Marrakech Platform
- Formation: 2022
- Type: Intergovernmental platform
- Region served: Africa
- Members: African states
- Parent organization: United Nations Office of Counter-Terrorism
- Website: www.un.org/counterterrorism

= Marrakech Platform =

African anti-terror initiative

The Marrakech Platform is an intergovernmental initiative established in 2022 in Marrakech, Morocco, to enhance regional cooperation in counter-terrorism across the African continent. The platform facilitates the exchange of information, expertise, and best practices among African countries to address shared security challenges related to terrorism and violent extremism.

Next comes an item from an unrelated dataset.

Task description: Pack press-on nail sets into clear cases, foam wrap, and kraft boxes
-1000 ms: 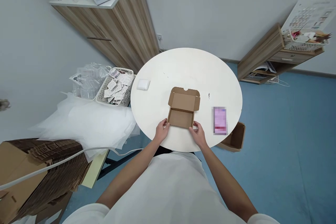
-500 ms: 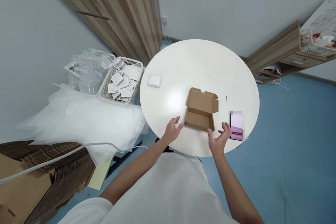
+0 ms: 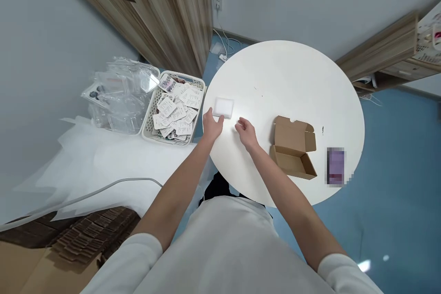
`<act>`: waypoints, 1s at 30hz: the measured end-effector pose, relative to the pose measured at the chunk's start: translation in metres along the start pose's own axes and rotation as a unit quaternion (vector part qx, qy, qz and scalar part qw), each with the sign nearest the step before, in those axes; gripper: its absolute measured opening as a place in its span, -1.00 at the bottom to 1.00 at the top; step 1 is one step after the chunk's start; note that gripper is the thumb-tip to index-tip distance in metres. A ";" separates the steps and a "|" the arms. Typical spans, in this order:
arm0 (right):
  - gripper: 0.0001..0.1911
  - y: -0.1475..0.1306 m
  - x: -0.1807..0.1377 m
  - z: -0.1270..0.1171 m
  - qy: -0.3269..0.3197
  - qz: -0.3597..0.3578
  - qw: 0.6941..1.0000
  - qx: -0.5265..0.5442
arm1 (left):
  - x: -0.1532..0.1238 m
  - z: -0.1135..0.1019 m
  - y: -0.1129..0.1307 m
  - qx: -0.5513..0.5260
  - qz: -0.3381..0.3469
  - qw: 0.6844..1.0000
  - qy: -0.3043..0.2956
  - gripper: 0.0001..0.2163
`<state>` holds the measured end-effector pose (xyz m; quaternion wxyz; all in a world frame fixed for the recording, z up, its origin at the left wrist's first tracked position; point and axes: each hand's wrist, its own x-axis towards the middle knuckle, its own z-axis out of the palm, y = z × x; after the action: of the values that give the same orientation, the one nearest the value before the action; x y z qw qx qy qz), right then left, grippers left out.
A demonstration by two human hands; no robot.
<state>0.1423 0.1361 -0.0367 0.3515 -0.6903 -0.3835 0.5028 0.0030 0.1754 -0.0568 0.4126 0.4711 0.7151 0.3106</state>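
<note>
A flat white packet (image 3: 223, 107) lies on the left part of the round white table. At its near left edge is my left hand (image 3: 212, 126), thumb and fingers spread around the corner; whether it touches the packet I cannot tell. My right hand (image 3: 246, 133) hovers just to the right of the packet, fingers loosely bent and apart, holding nothing. Beyond my right forearm, a brown cardboard box (image 3: 292, 140) stands with its lid folded back and its inside bare.
A blurred-out phone (image 3: 335, 166) lies at the right of the table (image 3: 285, 69). Left of the table are a white basket (image 3: 148, 131) of printed cards, clear plastic bags (image 3: 120, 96), white sheets (image 3: 103, 156) and stacked flat cardboard (image 3: 86, 234).
Both hands have left the cardboard box and reached forward and left to the white packet. The view has swung left, so the table sits further right.
</note>
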 end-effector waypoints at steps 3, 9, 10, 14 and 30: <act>-0.63 -0.002 0.032 0.016 0.024 0.008 1.000 0.012 | 0.017 0.007 0.000 -0.013 -0.041 0.999 0.006 -0.45; -0.74 -0.003 0.064 0.040 0.066 0.010 0.998 -0.017 | 0.025 0.015 -0.008 -0.072 -0.066 0.995 0.032 -0.66; -0.76 -0.002 0.066 0.043 0.070 0.007 0.997 -0.027 | 0.026 0.015 -0.009 -0.078 -0.059 0.995 0.032 -0.70; -0.78 0.003 0.066 0.047 0.076 -0.006 0.996 -0.037 | 0.033 0.015 -0.013 -0.110 -0.054 0.992 0.041 -0.75; -0.74 -0.004 -0.024 -0.061 0.054 -0.095 0.994 0.027 | -0.070 0.031 0.037 -0.257 -0.037 0.965 -0.034 -0.68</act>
<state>0.1960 0.1107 -0.0081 0.4363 -0.6672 -0.4143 0.4391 0.0610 0.1254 -0.0199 0.5553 0.3328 0.6136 0.4520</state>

Jointly supervised by the Kingdom of Morocco and the United Nations Office of Counter-Terrorism (UNOCT), the Marrakech Platform serves as a regional forum for dialogue and coordination. It aims to promote a comprehensive and collaborative approach to counter-terrorism, tailored to the evolving threats facing Africa.

== History ==
The Marrakech Platform was established in 2022 as a joint initiative between the Kingdom of Morocco and the United Nations Office of Counter-Terrorism to address the growing threat of terrorism and violent extremism in Africa. The platform was conceived as a mechanism to foster regional cooperation and capacity-building among African states.

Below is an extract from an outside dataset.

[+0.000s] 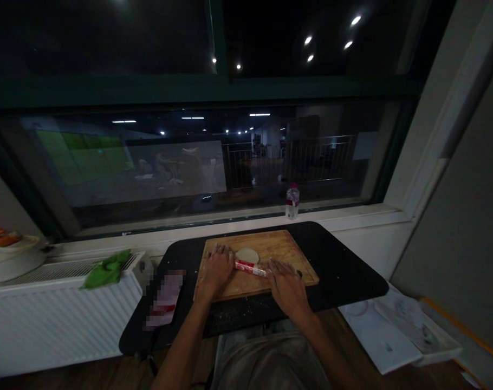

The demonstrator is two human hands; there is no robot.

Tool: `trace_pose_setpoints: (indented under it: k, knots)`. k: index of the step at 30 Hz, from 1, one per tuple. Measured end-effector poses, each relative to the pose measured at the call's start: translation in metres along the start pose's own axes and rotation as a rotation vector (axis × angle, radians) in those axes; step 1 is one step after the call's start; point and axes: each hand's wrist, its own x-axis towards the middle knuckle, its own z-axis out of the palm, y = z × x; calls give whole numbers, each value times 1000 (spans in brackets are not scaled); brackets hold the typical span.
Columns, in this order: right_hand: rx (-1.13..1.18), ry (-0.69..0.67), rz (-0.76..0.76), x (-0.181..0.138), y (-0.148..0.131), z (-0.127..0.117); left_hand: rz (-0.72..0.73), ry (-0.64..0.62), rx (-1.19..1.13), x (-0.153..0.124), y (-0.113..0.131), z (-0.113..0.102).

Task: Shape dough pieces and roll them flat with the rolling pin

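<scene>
Our left hand at ten o'clock and right hand at four have fingers closed over the ends of the red-and-white roller, presumably for even pressure; the dough disc lies at its twelve, on a wooden board likely shielding the table

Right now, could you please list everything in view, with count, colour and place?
Table: 1, black, centre
Cutting board: 1, brown, on table
Flat dough: 1, pale, on board
Roller: 1, red-white, near dough
Blurred item: 1, pinkish, table's left
Window: 1, dark, ahead
Bottle: 1, clear, by window
Radiator: 1, white, left
Cloth: 1, green, on radiator
Tub: 1, white, on radiator
Boxes: some, white, floor right
Left hand: 1, bare, roller's left end
Right hand: 1, bare, roller's right end
</scene>
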Motion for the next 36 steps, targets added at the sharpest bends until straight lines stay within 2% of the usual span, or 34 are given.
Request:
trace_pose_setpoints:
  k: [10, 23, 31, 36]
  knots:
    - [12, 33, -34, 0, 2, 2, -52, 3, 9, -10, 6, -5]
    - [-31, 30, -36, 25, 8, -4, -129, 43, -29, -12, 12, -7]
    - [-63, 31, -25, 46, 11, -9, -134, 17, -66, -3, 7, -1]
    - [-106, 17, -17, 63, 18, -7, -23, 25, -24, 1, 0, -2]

Since its inception, the platform has held multiple sessions aimed at reinforcing dialogue and operational coordination. The third session, held in Fez, Morocco, saw participation from around 60 delegations, including UN Member States, African partners, and international organizations, reflecting increasing international confidence in the initiative.

== Objectives ==
The platform seeks to:
- Improve coordination among African states on counter-terrorism policies and operations.
- Strengthen institutional capacities through training and technical assistance.
- Facilitate the sharing of intelligence and threat assessments.
- Support the development of national and regional counter-terrorism strategies.

== Significance ==
The UNOCT identifies Africa as a priority region in its global counter-terrorism strategy. During the third high-level meeting of the Marrakech Platform, Under-Secretary-General Vladimir Voronkov acknowledged Morocco’s support for the initiative and highlighted the platform's role in advancing regional cooperation. He described the Marrakech Platform as a valuable contribution to multilateral efforts in addressing terrorism on the continent. Voronkov emphasized that the complex and evolving nature of the terrorist threat in Africa necessitates coordinated, multi-agency, and multilateral responses.

==Sessions==
=== First Session ===
The inaugural high-level meeting of the Marrakech Platform was held in Marrakech, Morocco, in 2022. It marked the official launch of the initiative, bringing together heads of counter-terrorism and security agencies from African countries, along with representatives from the United Nations Office of Counter-Terrorism. The meeting aimed to establish a framework for regional cooperation, strengthen institutional capacities, and promote the exchange of information and expertise in counter-terrorism. The launch underscored the commitment of Morocco and the UNOCT to support African-led efforts to combat terrorism and violent extremism.

=== Second Session ===
The second high-level meeting of heads of counter-terrorism and security agencies in Africa was held in Tangier, Morocco, starting on June 3, 2023. It saw wide participation from heads of counter-terrorism and security agencies from various African countries, as well as representatives from international and regional organizations concerned with counter-terrorism. Discussions focused on enhancing the capabilities of African countries in counter-terrorism, sharing best practices, and developing new mechanisms for regional cooperation. Morocco's hosting of the second meeting of the Marrakech Platform embodies the kingdom's commitment to combating terrorism at both regional and international levels.

=== Third Session ===
The third high-level meeting of heads of counter-terrorism and security agencies in Africa was held in Fez, starting on June 4, 2024. It witnessed wide participation from representatives of African countries and international and regional organizations. The focus was on:
- Exchanging information and expertise in counter-terrorism.
- Enhancing cooperation among African countries in this field.
- Developing new strategies to combat terrorism and extremism.
- Utilizing modern technologies in counter-terrorism efforts.

During the opening of the third session, the Minister of Foreign Affairs, Nasser Bourita, highlighted the royal vision for African cooperation. Bourita emphasized that the Marrakech Platform aligns perfectly with the insightful vision of His Majesty King Mohammed VI, based on the principles of African belonging and Africa's ability to find solutions to its challenges and take necessary initiatives in this direction.

== Development ==
Since its establishment, the Marrakech Platform has expanded both in scope and participation. The increasing involvement of United Nations Member States, African governments, and regional and international organizations reflects its growing role as a trusted framework for fostering regional cooperation in counter-terrorism.